When it comes to chronic illness and the loss of sexual function, there is rarely a straight line between cause and treatment. On the one hand, chronic illness is associated with an increased risk of depression, while on the other, it can directly interfere with hormonal, neurological, or vascular functions central to the male sex drive.
Moreover, the medications used to treating chronic conditions (such as chemotherapy or cardiovascular drugs) may directly impair the male libido. As such, your doctor may need to explore the cause both from the perspective of the chronic illness and irrespective of the chronic illness. In some cases, multiple doctors may be needed.
Stress and Sleep Disorders
While stress can impair sexual interest by literally driving you to distraction, its effect on the sex drive is more insidious. Stress triggers the production of cortisol, a hormone that functions rather like a body’s built-in alarm system. Cortisol not only causes the constriction of blood vessels, contributing to ED, it can also cause a precipitous drop in testosterone.
Stress is also linked to insomnia and other sleep abnormalities, which can increase the risk of fatigue and leave you less interested in sex. There is even some evidence that elevated cortisol level may increase the risk of obstructive sleep apnea (OSA), a condition associated with the reduction of daytime testosterone by anywhere from 10 to 15 percent.
Treatment may involve stress management techniques and the use of positive airway pressure and improved sleep hygiene to treat conditions like OSA and insomnia. If the stress is associated with an anxiety disorder, medications may be needed, some of which (like benzodiazepines) may enhance rather than alleviate low libido.
There are lifestyle factors that may contribute significantly to low libido in men. These tend to more readily remedied by simply changing or stopping the behavior. Among them:
- Smoking not only directly increases the risk of ED but indirectly impairs sexual arousal, according to a 2012 study from the University of Texas Austin.
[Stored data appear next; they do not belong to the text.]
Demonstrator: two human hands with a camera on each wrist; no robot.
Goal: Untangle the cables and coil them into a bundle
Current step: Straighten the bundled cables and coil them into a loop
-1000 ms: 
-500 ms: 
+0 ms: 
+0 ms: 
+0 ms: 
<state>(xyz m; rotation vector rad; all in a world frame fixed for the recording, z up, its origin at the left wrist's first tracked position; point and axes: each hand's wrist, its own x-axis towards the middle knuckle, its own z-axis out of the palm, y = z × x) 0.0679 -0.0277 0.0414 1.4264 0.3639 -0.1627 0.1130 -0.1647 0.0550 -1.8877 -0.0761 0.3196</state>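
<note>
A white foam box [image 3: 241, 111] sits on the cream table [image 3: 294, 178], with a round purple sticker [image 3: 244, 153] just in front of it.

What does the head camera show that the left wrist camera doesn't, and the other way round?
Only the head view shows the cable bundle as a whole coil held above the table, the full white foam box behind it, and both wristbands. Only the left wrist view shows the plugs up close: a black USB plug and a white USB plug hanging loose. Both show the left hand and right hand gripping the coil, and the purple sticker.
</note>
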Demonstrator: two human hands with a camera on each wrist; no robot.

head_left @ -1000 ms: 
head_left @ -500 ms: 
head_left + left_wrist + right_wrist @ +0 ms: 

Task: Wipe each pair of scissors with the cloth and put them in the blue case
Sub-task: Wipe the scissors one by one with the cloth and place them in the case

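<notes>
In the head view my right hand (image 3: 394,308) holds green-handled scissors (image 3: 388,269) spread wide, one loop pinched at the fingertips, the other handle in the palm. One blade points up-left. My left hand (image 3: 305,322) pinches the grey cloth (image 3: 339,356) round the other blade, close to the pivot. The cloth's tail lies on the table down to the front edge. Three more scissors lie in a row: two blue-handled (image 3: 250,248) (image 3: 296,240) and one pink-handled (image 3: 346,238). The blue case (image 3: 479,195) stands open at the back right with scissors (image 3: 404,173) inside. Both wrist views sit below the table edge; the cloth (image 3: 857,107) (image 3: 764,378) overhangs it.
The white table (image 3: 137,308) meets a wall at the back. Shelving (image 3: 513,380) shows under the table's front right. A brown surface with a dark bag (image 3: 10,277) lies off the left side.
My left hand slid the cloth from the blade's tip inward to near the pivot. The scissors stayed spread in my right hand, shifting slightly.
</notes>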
- Alcohol, when used in excess or over the course of years, redirects enzymes needed to synthesize testosterone from the testes to the liver, resulting in reduced testosterone levels.
- Obesity directly impairs metabolism and hormone function, resulting in significantly reduced total and free testosterone. By contrast, exercise and weight loss not only enhances mood and energy levels but also improves sexual function and self-image.
While the detrimental effects these behaviors are clear, it is never wise to “pin” low libido on single lifestyle factor without first conferring with a doctor to explore all other possible causes.
A Word From Verywell
If the loss of libido is affecting your relationship, you need to take extra care to avoid directing blame at yourself or your partner. Instead, you would be well served to approach solutions as a couple, neither assigning it as his issue or my issue but rather one to which you both actively participate.
This requires open and honest communication about not only the physical symptoms of low libido but the emotional ones. Doing so allows you to identify which doctor or doctors are needed to diagnose, and hopefully, treat the condition.
This may include an endocrinologist, urologist, chronic disease specialist, psychiatrist, sex therapist, or other health professional. There may not be a quick fix, but, with time and patience, a solution may be found.
In the meantime, try to remind yourself that the loss of sexual desire is not the same thing as the loss of a desire for intimacy. Even when struggling with sexual dysfunction, make every effort to connect emotionally and physically. By doing so, you can forge a closer bond and may even end up strengthening your relationship.